__What to produce__:
Beginning at the line containing "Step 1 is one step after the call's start" in the material below and ending at the line containing "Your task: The", return each line exactly and add nothing.

__Data shown__:
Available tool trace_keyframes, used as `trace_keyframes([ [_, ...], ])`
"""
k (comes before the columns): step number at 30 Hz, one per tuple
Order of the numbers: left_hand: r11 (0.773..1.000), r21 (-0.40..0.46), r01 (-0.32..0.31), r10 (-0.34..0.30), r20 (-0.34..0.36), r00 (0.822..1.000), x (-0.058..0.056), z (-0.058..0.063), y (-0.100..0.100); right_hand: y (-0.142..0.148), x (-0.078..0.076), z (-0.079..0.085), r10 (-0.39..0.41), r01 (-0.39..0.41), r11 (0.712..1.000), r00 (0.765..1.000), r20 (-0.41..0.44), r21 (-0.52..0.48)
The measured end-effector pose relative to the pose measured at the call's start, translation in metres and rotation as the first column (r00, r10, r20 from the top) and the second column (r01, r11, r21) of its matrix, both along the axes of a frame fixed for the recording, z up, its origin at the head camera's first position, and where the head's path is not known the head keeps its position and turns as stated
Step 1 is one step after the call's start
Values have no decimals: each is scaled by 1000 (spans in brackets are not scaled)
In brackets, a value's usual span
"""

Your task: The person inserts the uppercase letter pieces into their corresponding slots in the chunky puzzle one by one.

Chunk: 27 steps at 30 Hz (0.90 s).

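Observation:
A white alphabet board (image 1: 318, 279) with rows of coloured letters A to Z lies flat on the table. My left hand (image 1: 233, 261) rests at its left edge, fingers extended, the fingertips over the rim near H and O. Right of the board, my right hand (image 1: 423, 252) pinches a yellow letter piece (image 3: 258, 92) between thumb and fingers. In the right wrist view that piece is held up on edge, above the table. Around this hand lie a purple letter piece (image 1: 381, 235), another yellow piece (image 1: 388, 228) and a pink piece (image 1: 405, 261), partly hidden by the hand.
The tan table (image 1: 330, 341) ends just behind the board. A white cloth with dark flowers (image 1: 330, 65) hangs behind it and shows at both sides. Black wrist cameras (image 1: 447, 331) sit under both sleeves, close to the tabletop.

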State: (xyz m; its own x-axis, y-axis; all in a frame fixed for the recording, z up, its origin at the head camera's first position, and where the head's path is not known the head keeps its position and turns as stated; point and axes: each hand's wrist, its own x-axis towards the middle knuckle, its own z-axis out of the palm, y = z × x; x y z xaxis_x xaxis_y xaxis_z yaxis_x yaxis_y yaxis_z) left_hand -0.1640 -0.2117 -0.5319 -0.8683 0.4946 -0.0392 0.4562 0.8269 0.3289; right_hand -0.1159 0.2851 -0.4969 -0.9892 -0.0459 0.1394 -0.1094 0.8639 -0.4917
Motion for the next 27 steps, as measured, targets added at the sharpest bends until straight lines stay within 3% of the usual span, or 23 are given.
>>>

__Output for this task__:
Step 1 is one step after the call's start
Values have no decimals: each is scaled by 1000 (spans in brackets are not scaled)
In brackets, a value's usual span
"""

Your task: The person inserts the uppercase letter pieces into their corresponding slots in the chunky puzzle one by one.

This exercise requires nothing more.